1 Calculate power for a planned study using the `pwr` package

The pwr package provides functions for power analysis. For two-group t-tests, we use pwr.t.test().

Suppose you’re planning a study comparing two groups with:

Sample size of 30 per group (n = 30)
Expected Cohen’s d effect size of 0.5
Significance level of 0.05 (sig.level = 0.05)
Two-sided test (alternative = "two.sided")

Use pwr.t.test() to calculate the statistical power.

The pwr.t.test() function takes these arguments:

n: sample size per group
d: Cohen’s d effect size
sig.level: alpha level
alternative: “two.sided”, “greater”, or “less”

Leave power blank - that’s what you’re calculating!

pwr.t.test(
  n = 30,
  d = 0.5,
  sig.level = ______,
  alternative = "two.sided"
)

library(pwr)

# Calculate power
result <- pwr.t.test(
1  n = 30,
2  d = 0.5,
3  sig.level = 0.05,
4  alternative = "two.sided"
)

# Print the result
result

1: Sample size per group
2: Expected Cohen’s d effect size (medium effect)
3: Significance level (alpha = 0.05)
4: Two-sided hypothesis test

With these parameters, the power is approximately 0.47 (47%), which is below the conventional 0.80 threshold.

2 Sample Size Calculation

Often, we want to determine how many participants we need to achieve adequate power (typically 80%).

Exercise 1 (Calculate required sample size)

For the same study design (Cohen’s d = 0.5, alpha = 0.05, two-sided test), calculate the sample size needed to achieve 80% power.

This time, leave n blank and specify power = 0.80.

library(pwr)

# Calculate required sample size
result <- pwr.t.test(
1  d = 0.5,
  sig.level = 0.05,
2  power = 0.80,
  alternative = "two.sided"
)

# Print the result
result

1: Expected Cohen’s d effect size
2: Desired power (80%)

You need approximately 64 participants per group (128 total) to achieve 80% power for detecting a medium effect size.

3 How Effect Size Changes Power

Effect size is a critical factor in power analysis.

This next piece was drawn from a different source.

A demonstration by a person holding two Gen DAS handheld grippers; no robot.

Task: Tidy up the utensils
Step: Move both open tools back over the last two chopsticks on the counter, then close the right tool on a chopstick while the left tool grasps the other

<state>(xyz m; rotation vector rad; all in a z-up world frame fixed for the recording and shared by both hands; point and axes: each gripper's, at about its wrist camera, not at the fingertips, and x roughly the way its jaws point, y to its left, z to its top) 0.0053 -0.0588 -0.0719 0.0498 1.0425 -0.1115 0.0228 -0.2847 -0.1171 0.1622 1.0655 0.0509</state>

Cohen’s d describes the standardized difference between two groups:

Small effect: d = 0.2
Medium effect: d = 0.5
Large effect: d = 0.8

Let’s explore how effect size impacts power when sample size is held constant.

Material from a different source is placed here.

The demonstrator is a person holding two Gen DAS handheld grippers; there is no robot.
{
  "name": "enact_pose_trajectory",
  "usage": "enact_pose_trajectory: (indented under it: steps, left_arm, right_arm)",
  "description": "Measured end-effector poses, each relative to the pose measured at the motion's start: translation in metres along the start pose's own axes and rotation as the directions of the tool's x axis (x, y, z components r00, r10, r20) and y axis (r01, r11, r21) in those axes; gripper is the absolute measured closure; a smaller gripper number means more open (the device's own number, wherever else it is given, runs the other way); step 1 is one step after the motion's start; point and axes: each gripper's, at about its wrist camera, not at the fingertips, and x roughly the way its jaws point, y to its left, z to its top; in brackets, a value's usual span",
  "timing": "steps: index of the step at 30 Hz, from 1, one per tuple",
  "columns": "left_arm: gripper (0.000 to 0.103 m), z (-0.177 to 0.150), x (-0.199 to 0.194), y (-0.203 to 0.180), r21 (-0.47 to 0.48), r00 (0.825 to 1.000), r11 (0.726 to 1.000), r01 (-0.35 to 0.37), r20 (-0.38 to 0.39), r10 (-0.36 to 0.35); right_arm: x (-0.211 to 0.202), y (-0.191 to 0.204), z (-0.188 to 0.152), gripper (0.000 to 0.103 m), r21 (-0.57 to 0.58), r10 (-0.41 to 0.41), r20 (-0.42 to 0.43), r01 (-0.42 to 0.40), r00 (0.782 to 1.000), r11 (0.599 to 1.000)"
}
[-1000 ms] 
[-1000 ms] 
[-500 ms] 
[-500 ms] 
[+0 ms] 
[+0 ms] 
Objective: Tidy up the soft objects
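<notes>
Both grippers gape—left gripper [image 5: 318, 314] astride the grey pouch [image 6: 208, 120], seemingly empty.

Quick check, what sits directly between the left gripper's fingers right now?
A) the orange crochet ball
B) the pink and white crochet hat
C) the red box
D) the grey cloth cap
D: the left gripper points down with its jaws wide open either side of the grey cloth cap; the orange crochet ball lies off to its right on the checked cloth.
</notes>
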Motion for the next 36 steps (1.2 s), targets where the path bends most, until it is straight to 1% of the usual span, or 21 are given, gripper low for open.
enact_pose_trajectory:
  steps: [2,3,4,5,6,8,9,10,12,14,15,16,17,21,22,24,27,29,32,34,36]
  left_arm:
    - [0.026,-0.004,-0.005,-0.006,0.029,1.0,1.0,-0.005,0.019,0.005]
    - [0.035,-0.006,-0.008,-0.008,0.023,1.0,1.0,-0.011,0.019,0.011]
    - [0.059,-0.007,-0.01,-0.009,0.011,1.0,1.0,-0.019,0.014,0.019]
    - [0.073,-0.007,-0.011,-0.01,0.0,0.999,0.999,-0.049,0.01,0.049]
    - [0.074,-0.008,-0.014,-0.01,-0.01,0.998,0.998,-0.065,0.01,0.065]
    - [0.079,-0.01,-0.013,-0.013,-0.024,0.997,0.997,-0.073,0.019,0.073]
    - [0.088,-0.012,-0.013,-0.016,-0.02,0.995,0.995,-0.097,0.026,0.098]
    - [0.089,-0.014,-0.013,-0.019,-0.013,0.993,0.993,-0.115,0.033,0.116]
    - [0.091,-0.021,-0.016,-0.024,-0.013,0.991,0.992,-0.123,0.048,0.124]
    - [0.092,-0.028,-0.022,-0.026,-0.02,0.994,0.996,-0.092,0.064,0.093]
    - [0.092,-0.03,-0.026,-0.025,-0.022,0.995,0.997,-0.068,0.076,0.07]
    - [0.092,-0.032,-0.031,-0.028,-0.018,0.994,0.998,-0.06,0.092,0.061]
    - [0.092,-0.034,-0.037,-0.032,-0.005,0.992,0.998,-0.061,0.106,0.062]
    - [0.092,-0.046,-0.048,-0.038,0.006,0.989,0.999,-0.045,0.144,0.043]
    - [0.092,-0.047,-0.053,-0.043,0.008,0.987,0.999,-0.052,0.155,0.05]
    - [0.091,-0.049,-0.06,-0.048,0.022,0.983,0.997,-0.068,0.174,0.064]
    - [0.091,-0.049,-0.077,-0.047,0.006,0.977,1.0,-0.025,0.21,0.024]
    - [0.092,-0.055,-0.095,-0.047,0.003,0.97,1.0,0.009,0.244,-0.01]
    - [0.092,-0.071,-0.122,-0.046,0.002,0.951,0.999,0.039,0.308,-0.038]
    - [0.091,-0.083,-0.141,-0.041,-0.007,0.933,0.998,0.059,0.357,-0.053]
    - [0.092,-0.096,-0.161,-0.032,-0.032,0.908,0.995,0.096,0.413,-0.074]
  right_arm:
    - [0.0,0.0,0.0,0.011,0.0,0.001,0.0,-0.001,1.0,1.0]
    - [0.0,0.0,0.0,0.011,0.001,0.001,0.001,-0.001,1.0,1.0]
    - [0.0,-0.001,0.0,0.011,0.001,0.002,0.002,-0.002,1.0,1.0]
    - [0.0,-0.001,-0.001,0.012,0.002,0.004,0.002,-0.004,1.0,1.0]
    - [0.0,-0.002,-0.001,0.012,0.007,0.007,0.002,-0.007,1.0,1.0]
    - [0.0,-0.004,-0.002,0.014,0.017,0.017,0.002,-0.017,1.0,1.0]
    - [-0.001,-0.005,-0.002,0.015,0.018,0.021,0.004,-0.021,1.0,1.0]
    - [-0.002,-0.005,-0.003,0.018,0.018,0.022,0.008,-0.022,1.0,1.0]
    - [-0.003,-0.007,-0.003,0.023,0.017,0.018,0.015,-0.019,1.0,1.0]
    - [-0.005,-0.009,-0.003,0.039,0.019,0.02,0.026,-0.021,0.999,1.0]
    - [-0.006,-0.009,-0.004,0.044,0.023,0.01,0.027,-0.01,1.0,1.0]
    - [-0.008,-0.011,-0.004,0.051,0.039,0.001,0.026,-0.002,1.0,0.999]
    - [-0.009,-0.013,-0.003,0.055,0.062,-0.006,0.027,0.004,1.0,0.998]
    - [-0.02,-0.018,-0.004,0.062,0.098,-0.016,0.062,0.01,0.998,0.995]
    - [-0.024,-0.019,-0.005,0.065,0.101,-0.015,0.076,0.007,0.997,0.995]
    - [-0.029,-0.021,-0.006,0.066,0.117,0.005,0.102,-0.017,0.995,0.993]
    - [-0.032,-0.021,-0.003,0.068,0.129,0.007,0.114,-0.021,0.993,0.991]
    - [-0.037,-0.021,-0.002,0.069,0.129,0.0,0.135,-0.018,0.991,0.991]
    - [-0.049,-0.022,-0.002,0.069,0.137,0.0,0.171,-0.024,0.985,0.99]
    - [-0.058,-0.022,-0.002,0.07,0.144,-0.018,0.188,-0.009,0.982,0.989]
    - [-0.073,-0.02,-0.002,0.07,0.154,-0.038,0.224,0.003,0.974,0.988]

Exercise 2 (Compare power across different effect sizes)

Calculate the power for detecting small (d = 0.2), medium (d = 0.5), and large (d = 0.8) effects with:

Sample size: 50 per group
Significance level: 0.05
Two-sided test

Store the results in variables and compare them.

library(pwr)

# Calculate power for small effect
power_small <- pwr.t.test(
  n = 50,
1  d = 0.2,
  sig.level = 0.05,
  alternative = "two.sided"
)$power

# Calculate power for medium effect
power_medium <- pwr.t.test(
  n = 50,
2  d = 0.5,
  sig.level = 0.05,
  alternative = "two.sided"
)$power

# Calculate power for large effect
power_large <- pwr.t.test(
  n = 50,
3  d = 0.8,
  sig.level = 0.05,
  alternative = "two.sided"
)$power

# Display results
cat("Power for small effect (d = 0.2):", round(power_small, 3), "\n")
cat("Power for medium effect (d = 0.5):", round(power_medium, 3), "\n")
cat("Power for large effect (d = 0.8):", round(power_large, 3), "\n")

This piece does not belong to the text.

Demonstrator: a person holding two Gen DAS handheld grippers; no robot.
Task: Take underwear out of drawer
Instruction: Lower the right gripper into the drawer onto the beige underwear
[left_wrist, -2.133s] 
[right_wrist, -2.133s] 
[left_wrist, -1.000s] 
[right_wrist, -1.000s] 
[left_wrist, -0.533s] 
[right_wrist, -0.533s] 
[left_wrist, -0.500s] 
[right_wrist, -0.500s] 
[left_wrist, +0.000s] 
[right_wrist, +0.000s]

1: Small effect size (d = 0.2) - only ~29% power
2: Medium effect size (d = 0.5) - ~70% power
3: Large effect size (d = 0.8) - ~95% power

Notice how dramatically power increases with effect size! With n=50, we have excellent power for large effects, decent power for medium effects, but poor power for small effects.

Exercise 3 (Visualize effect size and power relationship)

Create a plot showing how power changes across a range of effect sizes (d = 0.1 to 1.0) for a fixed sample size of 50 per group.

In the map() function, d is the iterator variable representing each effect size. The sample size should be 50.

power_df <- map(
  effect_sizes,
  \(d) {
    result <- pwr.t.test(
      n = 50,
      d = d,  # Use the iterator variable
      sig.level = 0.05,
      alternative = "two.sided"
    )
    data.frame(
      effect_size = d,
      power = result$power
    )
  }
) |> list_rbind()

library(pwr)
library(ggplot2)
library(purrr)

# Create a sequence of effect sizes
effect_sizes <- seq(0.1, 1.0, by = 0.05)

# Calculate power for each effect size and create data frame
power_df <- map(
  effect_sizes,
  \(d) {
    result <- pwr.t.test(
1      n = 50,
2      d = d,
      sig.level = 0.05,
      alternative = "two.sided"
    )
    data.frame(
      effect_size = d,
      power = result$power
    )
  }
3) |> list_rbind()

# Plot
ggplot(power_df, aes(x = effect_size, y = power)) +
  geom_line(color = "darkgreen", linewidth = 1) +
  geom_hline(yintercept = 0.80, linetype = "dashed", color = "red") +
  geom_vline(xintercept = c(0.2, 0.5, 0.8), linetype = "dotted", alpha = 0.5) +
  annotate("text", x = 0.2, y = 0.05, label = "Small", size = 3) +
  annotate("text", x = 0.5, y = 0.05, label = "Medium", size = 3) +
  annotate("text", x = 0.8, y = 0.05, label = "Large", size = 3) +
  labs(
    title = "Power vs Effect Size (n = 50 per group)",
    x = "Cohen's d (Effect Size)",
    y = "Statistical Power"
  ) +
  theme_minimal()

1: Fixed sample size of 50 per group
2: Effect size varies from the sequence
3: Combine list of data frames into a single data frame

The plot shows that with n=50, you cross the 80% power threshold (red dashed line) at approximately d = 0.57 (between medium and large effects). The vertical dotted lines show conventional effect size benchmarks.

4 Power Curves

A power curve shows how power changes with sample size for a given effect size.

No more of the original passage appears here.